Gorbachev, however, is determined to confront President Reagan with the full package in order to assume the diplomatic initiative. Given the growing internal pressures on him from his reform policies, Gorbachev knows he must return home with considerably more than the pre-negotiated missiles pact.

He wants to demonstrate that the Soviet Union is becoming a positive foreign policy force, with emphasis on peace-making and the creation of a relationship with the United States that would defuse superpower tensions, allowing the Soviets to concentrate on modernizing their economy--that is what perestroika is supposed to be all about.

In the process, the general secretary would like to be able to disengage from costly and pointless Soviet involvement in such places as Afghanistan, Cambodia and Nicaragua. For several months now, Soviet diplomats have been sending signals to that effect through a variety of channels.

For the Reagan Administration, the challenge is how to evaluate Gorbachev's global peace offensive--and how to respond. Deep distrust of Soviet motivations and intentions persists in Washington.

Some top U.S. officials believe that linkages should be established among some or all of the regional issues to test Gorbachev's credibility. If he comes up with a plausible plan to settle the eight-year-old Afghanistan War, for example, the Administration would be more inclined toward deeper conversations on the Middle East. and the Persian Gulf. But diplomatic strategy in response to Soviet initiatives has not yet been firmed and most U.S. thinking remains quite tentative.

At this stage, a breakthrough in Afghanistan seems the most promising. Observers generally agree that Moscow wants to end an expensive and obviously unwinnable war but it requires guarantees and face-saving devices before pulling out. For this reason, Gorbachev wants to deal with the United States--underlining again that most Third World conflicts must be settled by the superpowers--to assure conditions for Soviet withdrawal.

One basic condition would be that the Soviets could withdraw if the United States stopped supporting the anti-Soviet moujahedeen guerrillas inside Afghanistan with modern arms delivered through Pakistan.

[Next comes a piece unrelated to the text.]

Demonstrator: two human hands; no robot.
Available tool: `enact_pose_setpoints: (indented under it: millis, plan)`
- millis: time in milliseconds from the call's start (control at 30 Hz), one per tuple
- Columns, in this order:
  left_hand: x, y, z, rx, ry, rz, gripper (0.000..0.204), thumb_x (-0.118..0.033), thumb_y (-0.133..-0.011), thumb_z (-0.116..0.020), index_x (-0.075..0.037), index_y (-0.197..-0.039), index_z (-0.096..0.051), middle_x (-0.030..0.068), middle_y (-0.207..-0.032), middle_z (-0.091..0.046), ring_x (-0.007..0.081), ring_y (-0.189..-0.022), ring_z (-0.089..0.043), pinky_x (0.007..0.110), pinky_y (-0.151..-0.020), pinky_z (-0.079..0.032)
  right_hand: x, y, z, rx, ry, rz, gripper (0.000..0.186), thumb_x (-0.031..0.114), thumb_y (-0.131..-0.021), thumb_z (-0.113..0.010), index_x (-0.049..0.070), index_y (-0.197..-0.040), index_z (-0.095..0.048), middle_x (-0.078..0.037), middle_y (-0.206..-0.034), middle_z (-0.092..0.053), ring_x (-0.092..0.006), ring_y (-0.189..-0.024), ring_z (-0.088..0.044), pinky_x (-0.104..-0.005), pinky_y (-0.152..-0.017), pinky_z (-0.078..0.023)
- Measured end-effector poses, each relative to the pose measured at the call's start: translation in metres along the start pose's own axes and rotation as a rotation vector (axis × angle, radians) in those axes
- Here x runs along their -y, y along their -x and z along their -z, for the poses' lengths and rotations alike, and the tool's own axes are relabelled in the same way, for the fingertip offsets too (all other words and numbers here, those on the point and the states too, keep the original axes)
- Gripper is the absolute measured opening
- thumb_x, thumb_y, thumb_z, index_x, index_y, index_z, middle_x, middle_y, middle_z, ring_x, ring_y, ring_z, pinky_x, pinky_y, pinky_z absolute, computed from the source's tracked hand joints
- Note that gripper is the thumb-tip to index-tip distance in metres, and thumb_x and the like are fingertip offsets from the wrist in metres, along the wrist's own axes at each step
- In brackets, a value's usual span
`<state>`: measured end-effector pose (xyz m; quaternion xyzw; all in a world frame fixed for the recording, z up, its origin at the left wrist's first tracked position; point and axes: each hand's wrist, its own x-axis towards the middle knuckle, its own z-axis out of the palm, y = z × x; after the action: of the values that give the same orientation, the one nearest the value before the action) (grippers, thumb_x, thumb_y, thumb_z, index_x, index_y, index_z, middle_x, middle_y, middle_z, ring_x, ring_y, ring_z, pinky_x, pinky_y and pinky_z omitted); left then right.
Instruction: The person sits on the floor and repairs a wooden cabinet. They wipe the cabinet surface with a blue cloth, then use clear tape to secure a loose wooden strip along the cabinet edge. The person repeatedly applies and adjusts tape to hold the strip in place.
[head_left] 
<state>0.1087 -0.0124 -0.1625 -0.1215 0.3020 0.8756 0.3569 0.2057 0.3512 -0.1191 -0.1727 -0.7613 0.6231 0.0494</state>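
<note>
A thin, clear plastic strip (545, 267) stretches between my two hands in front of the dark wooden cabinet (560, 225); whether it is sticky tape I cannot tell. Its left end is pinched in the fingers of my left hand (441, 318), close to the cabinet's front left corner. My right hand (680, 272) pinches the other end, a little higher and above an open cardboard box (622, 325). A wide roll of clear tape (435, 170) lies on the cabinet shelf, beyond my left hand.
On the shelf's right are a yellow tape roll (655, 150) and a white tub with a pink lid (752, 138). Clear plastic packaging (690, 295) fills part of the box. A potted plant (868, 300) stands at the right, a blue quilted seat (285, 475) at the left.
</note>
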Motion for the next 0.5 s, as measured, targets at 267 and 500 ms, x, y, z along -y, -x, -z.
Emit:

The United States is ready, in principle, to consider such a solution, in part because Washington realizes that the profoundly divided Afghan guerrilla organizations are unable to dislodge the Soviets militarily.

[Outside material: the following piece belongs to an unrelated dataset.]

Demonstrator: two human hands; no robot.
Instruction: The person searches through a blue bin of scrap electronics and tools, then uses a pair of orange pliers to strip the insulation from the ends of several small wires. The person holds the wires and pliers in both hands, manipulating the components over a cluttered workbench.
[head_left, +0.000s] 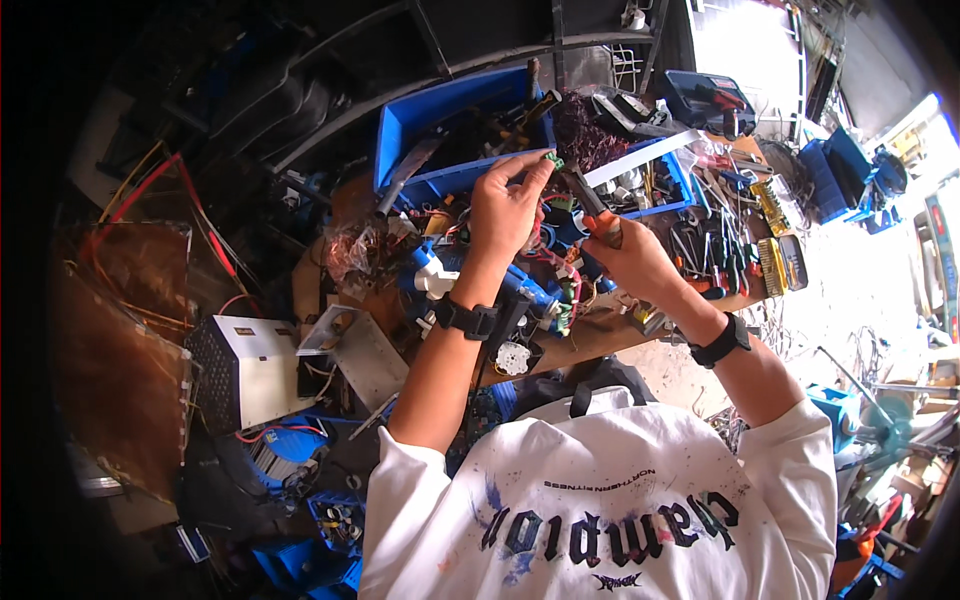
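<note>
My left hand point(506, 205) is raised over the cluttered bench, thumb and forefinger pinching a small green part point(555, 160) that looks like a connector block. In my right hand point(640, 262) is an orange-handled tool point(603, 224) with a dark metal end. That end points up and left, close to the green part; whether the two touch I cannot tell. The exact kind of tool is unclear. Below both hands lie tangled coloured wires point(568, 285) and a blue-and-white plug-like piece point(432, 272).
A blue bin point(400, 120) of tools stands behind my left hand. A smaller blue tray point(682, 190) holds metal parts. Screwdrivers and pliers point(715, 245) crowd the right of the bench, beside a yellow bit case point(780, 265). A white metal box point(262, 370) sits low at left.
</note>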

The next Gorbachev step would be a timetable for gradual withdrawal of the 120,000 Soviet troops from Afghanistan. From informal remarks floated through diplomatic channels, the best guess is that an agreement may result in a Soviet departure within a year, most likely under the auspices of the United Nations. The United Nations could also provide a peace-keeping military presence to help prevent a blood bath against supporters of the present regime.

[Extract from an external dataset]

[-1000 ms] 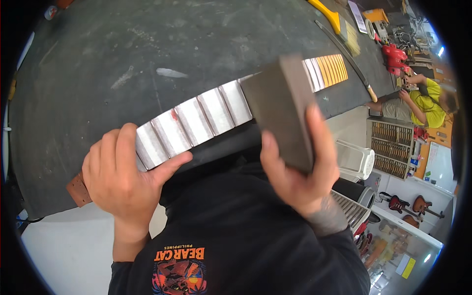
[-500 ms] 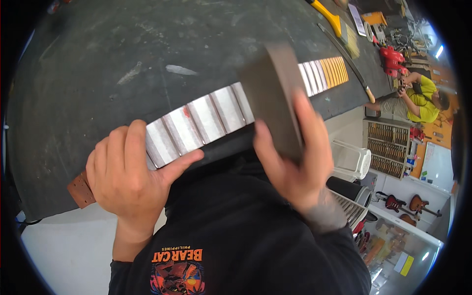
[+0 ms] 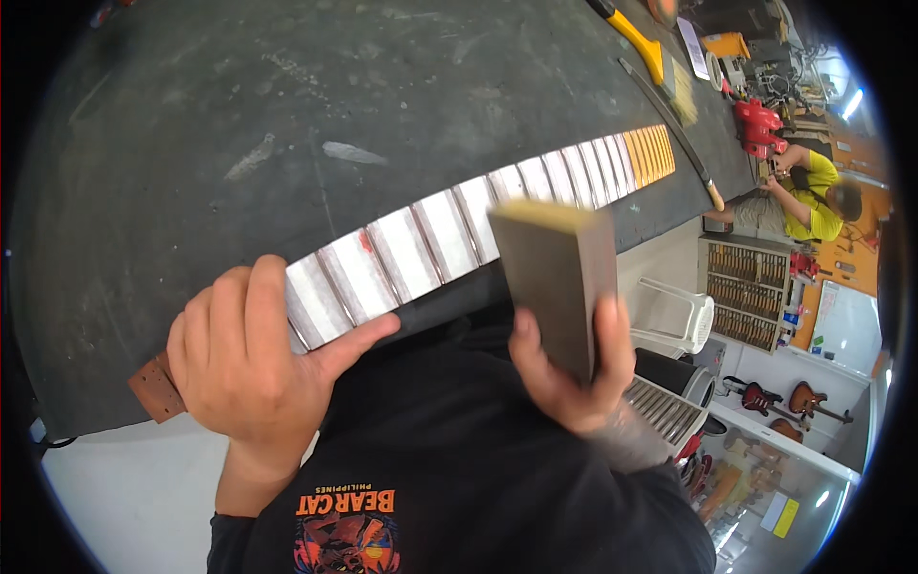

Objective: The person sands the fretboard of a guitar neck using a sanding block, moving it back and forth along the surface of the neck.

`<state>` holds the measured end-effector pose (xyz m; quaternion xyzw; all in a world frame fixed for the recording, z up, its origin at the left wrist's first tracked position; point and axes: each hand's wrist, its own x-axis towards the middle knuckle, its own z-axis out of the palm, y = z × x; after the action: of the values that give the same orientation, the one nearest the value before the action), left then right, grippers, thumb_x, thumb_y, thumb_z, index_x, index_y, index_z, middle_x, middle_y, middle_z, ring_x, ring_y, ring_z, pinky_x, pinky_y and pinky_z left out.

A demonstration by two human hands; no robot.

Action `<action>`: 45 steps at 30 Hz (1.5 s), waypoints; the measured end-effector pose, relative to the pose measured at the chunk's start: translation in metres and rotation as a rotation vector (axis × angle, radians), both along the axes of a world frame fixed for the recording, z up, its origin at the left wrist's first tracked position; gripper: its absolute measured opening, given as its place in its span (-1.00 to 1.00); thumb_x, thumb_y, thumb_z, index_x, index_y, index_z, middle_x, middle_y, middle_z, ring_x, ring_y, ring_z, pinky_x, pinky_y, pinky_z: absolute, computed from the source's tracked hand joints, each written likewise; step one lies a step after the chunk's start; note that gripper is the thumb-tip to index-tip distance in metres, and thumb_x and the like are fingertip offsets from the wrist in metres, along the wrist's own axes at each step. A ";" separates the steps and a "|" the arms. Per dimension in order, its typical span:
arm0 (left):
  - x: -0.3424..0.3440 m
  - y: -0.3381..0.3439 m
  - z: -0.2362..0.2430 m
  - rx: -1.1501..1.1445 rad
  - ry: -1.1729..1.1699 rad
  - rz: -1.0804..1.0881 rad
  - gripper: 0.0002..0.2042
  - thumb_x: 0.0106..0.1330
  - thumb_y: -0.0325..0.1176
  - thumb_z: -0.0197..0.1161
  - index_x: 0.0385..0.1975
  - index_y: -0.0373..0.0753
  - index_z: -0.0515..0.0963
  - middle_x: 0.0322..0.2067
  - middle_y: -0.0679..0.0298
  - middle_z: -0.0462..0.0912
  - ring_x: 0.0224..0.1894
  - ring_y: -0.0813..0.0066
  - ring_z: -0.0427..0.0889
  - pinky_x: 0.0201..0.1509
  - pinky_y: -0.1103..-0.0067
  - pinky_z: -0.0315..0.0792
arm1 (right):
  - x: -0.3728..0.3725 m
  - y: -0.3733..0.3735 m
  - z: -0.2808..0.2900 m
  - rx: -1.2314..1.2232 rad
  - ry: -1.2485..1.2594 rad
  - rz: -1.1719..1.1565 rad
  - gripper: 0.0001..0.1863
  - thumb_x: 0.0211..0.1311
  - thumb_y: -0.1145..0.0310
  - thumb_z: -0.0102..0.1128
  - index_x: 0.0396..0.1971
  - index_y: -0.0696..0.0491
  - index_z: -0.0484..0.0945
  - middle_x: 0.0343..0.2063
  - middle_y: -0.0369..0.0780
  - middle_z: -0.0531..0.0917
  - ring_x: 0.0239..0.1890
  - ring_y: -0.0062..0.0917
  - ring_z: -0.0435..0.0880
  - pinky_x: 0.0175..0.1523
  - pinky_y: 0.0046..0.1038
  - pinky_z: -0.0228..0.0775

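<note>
A guitar neck [image 3: 409,251] lies slantwise along the bench edge. Silvery-white strips cover its fingerboard between the frets, and yellow ones cover the far right end. A small red mark shows on one strip. Its brown wooden head [image 3: 153,390] sticks out beyond my left hand [image 3: 239,349], which is wrapped round the neck near that end, thumb along the near side. My right hand [image 3: 579,387] grips a dark rectangular sanding block [image 3: 547,282] by its lower end, between thumb and fingers. The block is tilted up in front of the neck, and its yellowish top end is slightly blurred.
On the dark bench [image 3: 287,124], a yellow-handled brush [image 3: 660,62] and a long thin tool with a wooden handle [image 3: 712,196] lie at the right. Farther right are a red vise [image 3: 760,126], a person in a yellow shirt [image 3: 818,196] and a white stool [image 3: 674,311].
My right hand has drawn the sanding block back toward my body and tilted it, uncovering more of the neck's middle. My left hand keeps its hold.
</note>
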<state>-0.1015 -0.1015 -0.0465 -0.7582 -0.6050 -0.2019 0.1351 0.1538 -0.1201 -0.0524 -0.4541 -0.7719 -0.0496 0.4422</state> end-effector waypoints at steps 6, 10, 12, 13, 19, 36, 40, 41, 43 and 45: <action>-0.007 0.001 -0.002 0.035 0.015 -0.001 -0.19 0.07 0.56 0.25 -0.26 -0.25 0.65 -0.38 0.30 0.64 -0.34 0.29 0.61 -0.20 0.42 0.45 | -0.031 0.062 0.019 -0.044 -0.085 -0.045 -0.19 -0.07 0.65 0.57 0.31 0.23 0.51 -0.13 -0.12 0.75 -0.36 -0.31 0.66 -0.24 -0.38 0.48; -0.004 0.001 -0.003 -0.010 0.003 0.007 -0.19 0.07 0.56 0.25 -0.26 -0.25 0.65 -0.37 0.29 0.65 -0.34 0.28 0.61 -0.20 0.41 0.46 | -0.027 0.065 0.019 -0.053 -0.109 -0.038 -0.17 -0.08 0.66 0.56 0.32 0.23 0.48 -0.14 -0.15 0.75 -0.35 -0.33 0.66 -0.25 -0.37 0.45; -0.006 -0.001 -0.002 0.003 0.002 0.005 -0.19 0.08 0.57 0.24 -0.25 -0.25 0.65 -0.37 0.29 0.65 -0.34 0.28 0.61 -0.21 0.41 0.46 | -0.016 0.034 0.013 -0.056 -0.101 -0.017 -0.12 -0.07 0.67 0.58 0.36 0.23 0.41 -0.17 -0.10 0.75 -0.36 -0.31 0.66 -0.28 -0.35 0.43; -0.007 -0.004 0.001 0.000 0.000 0.023 -0.19 0.08 0.57 0.24 -0.25 -0.25 0.65 -0.37 0.29 0.65 -0.34 0.28 0.61 -0.21 0.41 0.46 | -0.008 0.013 0.009 -0.043 -0.094 0.001 -0.08 -0.06 0.67 0.59 0.39 0.23 0.36 -0.18 -0.07 0.75 -0.36 -0.29 0.67 -0.29 -0.35 0.44; -0.005 -0.003 0.002 -0.019 -0.039 -0.015 -0.19 0.02 0.47 0.36 -0.15 -0.30 0.63 -0.32 0.20 0.65 -0.27 0.17 0.63 -0.18 0.34 0.46 | -0.010 0.007 0.006 -0.064 -0.111 -0.021 -0.10 -0.03 0.63 0.61 0.38 0.23 0.35 -0.12 -0.01 0.73 -0.27 -0.26 0.69 -0.22 -0.34 0.49; -0.003 0.000 -0.004 0.024 0.001 -0.004 -0.20 0.09 0.55 0.25 -0.23 -0.24 0.66 -0.37 0.30 0.64 -0.33 0.30 0.62 -0.18 0.42 0.45 | -0.018 0.030 0.034 -0.149 -0.111 -0.050 -0.28 0.01 0.62 0.56 0.26 0.26 0.54 0.04 -0.02 0.75 -0.11 -0.27 0.76 -0.03 -0.37 0.56; -0.010 -0.001 -0.001 0.028 0.018 0.025 -0.20 0.09 0.55 0.25 -0.23 -0.24 0.66 -0.38 0.30 0.64 -0.34 0.32 0.62 -0.21 0.43 0.44 | -0.034 0.064 0.044 -0.231 -0.153 -0.031 -0.31 0.08 0.58 0.54 0.28 0.23 0.53 0.08 -0.03 0.73 0.02 -0.29 0.77 0.09 -0.40 0.57; -0.007 -0.002 -0.001 0.004 -0.012 0.015 -0.20 0.06 0.51 0.30 -0.19 -0.26 0.65 -0.35 0.27 0.65 -0.30 0.26 0.63 -0.19 0.40 0.45 | -0.027 0.054 0.040 -0.191 -0.160 -0.029 -0.29 0.06 0.60 0.55 0.29 0.24 0.52 0.02 -0.04 0.73 -0.06 -0.29 0.75 0.01 -0.38 0.55; -0.002 -0.003 -0.001 -0.025 -0.048 0.014 -0.20 0.02 0.47 0.36 -0.15 -0.29 0.64 -0.31 0.23 0.65 -0.27 0.20 0.64 -0.18 0.37 0.46 | -0.009 0.021 0.026 -0.116 -0.148 -0.024 -0.22 0.01 0.63 0.57 0.31 0.26 0.46 -0.12 -0.05 0.74 -0.27 -0.29 0.71 -0.19 -0.37 0.48; 0.001 -0.003 0.002 -0.043 -0.054 -0.004 -0.21 0.02 0.46 0.37 -0.16 -0.28 0.64 -0.32 0.23 0.65 -0.27 0.19 0.64 -0.18 0.37 0.46 | 0.010 -0.018 0.020 -0.092 -0.133 -0.009 -0.15 -0.03 0.65 0.59 0.34 0.28 0.39 -0.22 -0.04 0.76 -0.41 -0.31 0.69 -0.33 -0.39 0.42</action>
<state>-0.1009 -0.1040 -0.0443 -0.7564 -0.6111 -0.2097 0.1021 0.1638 -0.1384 -0.0329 -0.4731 -0.7990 -0.0460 0.3683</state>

Finally, a formula must be devised to set up a new government acceptable both to the Soviet Union and the moujahedeen guerrillas--no easy task, but one the United Nations and neighboring Pakistan could help work out. Gorbachev has even hinted that Afghanistan's deposed king, Mohammed Zahir Shah, may be asked to return as the head of state.

Although the Reagan Administration cannot quite believe it, the Soviets insist that they are absolutely serious about a peace settlement in Central America along the lines proposed by Costa Rica President Oscar Arias Sanchez. In practice, this means that the Soviets have decided they would not sacrifice an improved long-term U.S. relationship for the sake of shoring up the regime in Nicaragua. There are strong indications that both Gorbachev and Cuba's Fidel Castro have successfully urged Nicaragua President Daniel Ortega to accept most of the Arias plan features--last week, for example, 985 political prisoners were released in Managua.